ASSIGNMENT
Using the records below, write out again exactly the lines that begin at the line containing "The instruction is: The" and end at the line containing "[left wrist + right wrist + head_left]", and no other lines.

ENTRIES SHOWN

---------------

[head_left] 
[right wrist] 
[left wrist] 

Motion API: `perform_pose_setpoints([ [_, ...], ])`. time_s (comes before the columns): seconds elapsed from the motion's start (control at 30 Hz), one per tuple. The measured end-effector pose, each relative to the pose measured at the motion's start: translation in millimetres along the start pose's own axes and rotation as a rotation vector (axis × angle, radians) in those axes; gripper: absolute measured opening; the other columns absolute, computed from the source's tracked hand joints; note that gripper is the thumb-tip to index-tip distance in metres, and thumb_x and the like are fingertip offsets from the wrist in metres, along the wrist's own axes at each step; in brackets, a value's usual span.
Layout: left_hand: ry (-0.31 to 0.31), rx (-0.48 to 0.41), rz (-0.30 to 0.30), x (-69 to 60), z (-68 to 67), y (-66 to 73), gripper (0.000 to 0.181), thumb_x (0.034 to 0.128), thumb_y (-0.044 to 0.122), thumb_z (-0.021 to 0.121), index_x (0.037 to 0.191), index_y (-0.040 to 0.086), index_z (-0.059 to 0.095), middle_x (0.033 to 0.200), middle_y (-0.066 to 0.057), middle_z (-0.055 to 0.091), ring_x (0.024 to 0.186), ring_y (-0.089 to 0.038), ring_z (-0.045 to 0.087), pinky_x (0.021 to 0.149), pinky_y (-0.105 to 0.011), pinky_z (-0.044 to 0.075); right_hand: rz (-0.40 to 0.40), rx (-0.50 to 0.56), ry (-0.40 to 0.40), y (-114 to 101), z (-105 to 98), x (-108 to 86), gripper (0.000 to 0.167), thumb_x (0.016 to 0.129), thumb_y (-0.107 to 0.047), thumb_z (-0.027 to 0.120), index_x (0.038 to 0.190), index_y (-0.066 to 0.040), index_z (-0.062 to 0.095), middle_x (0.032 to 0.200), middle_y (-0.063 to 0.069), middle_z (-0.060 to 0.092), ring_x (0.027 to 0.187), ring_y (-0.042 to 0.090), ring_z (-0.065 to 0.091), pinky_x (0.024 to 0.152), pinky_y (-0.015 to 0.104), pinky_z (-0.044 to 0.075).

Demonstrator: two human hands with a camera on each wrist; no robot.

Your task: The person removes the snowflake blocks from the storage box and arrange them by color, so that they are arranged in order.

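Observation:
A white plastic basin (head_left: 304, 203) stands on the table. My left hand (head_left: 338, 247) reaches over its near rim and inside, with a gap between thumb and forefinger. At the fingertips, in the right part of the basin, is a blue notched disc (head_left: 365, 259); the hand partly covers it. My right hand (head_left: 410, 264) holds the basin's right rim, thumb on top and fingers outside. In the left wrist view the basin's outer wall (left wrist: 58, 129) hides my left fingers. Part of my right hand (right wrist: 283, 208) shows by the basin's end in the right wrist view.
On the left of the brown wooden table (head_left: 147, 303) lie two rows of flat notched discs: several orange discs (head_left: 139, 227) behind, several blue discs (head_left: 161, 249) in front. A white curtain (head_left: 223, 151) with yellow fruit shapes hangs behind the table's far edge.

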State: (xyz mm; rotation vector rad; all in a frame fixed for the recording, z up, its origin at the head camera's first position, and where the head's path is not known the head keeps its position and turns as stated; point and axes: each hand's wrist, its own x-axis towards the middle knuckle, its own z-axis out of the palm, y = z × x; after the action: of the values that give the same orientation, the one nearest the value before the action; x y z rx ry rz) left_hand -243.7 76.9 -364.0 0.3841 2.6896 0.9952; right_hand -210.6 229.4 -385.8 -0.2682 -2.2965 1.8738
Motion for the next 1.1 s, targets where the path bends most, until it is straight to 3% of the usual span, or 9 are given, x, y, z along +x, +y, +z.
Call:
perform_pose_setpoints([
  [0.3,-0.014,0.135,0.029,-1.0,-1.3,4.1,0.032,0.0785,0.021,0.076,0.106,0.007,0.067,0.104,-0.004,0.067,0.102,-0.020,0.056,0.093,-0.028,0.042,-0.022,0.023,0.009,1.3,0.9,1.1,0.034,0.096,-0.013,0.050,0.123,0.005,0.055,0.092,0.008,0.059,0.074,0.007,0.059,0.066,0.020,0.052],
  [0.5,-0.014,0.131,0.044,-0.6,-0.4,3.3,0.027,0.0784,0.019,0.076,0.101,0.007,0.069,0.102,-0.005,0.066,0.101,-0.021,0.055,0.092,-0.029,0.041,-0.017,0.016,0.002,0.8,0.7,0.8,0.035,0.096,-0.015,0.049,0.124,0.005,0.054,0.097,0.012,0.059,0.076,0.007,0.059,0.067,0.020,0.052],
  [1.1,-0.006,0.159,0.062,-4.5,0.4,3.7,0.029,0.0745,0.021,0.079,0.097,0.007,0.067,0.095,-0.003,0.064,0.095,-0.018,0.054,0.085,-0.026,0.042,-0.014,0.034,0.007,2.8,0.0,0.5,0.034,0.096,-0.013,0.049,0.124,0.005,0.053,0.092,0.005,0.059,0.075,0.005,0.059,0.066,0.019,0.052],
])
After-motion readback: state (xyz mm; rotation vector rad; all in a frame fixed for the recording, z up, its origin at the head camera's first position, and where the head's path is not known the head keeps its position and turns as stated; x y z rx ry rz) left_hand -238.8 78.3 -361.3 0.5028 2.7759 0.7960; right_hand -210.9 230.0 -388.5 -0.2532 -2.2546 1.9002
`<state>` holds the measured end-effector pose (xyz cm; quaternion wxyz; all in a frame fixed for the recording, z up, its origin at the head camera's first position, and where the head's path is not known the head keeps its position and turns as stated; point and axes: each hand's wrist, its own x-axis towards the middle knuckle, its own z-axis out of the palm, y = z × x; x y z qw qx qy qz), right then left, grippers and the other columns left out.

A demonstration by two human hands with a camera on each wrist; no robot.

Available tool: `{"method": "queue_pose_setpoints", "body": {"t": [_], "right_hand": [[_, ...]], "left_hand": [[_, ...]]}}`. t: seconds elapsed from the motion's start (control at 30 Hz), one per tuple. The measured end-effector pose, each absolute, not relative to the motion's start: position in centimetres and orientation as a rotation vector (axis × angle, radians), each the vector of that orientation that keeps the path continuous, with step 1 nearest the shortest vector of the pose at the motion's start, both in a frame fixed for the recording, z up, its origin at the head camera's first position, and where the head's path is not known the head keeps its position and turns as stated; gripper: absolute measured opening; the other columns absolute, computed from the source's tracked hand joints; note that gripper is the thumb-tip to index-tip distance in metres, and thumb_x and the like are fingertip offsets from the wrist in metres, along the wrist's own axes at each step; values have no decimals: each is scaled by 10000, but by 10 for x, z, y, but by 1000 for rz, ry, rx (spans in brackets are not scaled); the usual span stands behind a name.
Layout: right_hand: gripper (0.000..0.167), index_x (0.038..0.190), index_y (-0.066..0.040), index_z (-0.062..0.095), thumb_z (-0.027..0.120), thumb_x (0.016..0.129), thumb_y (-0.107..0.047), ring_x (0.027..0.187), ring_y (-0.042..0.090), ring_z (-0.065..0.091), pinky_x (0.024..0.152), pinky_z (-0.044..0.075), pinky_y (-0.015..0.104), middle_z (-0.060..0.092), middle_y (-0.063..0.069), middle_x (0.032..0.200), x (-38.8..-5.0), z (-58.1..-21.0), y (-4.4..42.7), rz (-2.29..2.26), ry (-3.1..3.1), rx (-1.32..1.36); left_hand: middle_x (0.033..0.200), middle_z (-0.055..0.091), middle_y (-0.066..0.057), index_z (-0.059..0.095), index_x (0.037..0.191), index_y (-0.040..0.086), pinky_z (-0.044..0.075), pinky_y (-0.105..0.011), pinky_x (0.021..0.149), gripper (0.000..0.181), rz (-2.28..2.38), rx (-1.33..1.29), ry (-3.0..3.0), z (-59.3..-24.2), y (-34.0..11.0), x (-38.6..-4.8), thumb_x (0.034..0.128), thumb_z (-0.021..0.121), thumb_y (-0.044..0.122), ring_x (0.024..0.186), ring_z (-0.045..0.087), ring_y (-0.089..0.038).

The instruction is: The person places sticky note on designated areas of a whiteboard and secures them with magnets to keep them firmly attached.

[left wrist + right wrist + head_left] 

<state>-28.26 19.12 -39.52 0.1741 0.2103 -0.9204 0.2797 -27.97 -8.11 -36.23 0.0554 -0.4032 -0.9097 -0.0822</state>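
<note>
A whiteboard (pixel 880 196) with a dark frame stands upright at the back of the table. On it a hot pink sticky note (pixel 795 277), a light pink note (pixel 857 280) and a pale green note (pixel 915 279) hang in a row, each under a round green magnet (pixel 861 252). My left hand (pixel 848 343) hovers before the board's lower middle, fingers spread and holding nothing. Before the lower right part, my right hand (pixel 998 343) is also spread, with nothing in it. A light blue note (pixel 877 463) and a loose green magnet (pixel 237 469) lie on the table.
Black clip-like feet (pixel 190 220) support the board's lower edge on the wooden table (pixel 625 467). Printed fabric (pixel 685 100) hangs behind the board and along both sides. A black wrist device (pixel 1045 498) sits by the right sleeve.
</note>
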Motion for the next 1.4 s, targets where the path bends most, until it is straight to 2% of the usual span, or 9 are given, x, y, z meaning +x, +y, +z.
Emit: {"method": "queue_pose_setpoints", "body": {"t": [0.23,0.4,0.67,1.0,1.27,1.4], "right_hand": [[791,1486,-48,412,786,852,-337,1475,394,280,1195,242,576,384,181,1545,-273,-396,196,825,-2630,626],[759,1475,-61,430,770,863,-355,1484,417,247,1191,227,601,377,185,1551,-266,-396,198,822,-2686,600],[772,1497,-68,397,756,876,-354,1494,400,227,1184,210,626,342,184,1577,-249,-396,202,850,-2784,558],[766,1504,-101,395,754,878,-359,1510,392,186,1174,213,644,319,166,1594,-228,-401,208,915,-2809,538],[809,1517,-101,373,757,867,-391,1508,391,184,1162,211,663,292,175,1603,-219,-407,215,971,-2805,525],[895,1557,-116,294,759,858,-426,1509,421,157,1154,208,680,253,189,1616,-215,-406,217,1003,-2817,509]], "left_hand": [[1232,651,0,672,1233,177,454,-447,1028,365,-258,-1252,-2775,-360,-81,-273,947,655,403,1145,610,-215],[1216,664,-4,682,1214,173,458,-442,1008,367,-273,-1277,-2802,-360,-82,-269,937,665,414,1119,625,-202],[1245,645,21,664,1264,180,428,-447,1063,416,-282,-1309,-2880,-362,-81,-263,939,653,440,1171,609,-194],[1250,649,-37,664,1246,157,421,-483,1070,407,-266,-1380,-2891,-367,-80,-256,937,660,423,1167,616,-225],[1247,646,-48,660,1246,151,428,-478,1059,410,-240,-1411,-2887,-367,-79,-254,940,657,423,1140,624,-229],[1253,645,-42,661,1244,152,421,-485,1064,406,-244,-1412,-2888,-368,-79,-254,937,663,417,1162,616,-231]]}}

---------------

FINISHED TASK
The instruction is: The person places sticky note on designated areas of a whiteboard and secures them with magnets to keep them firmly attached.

[left wrist + right wrist + head_left] 

With this, the output is complete.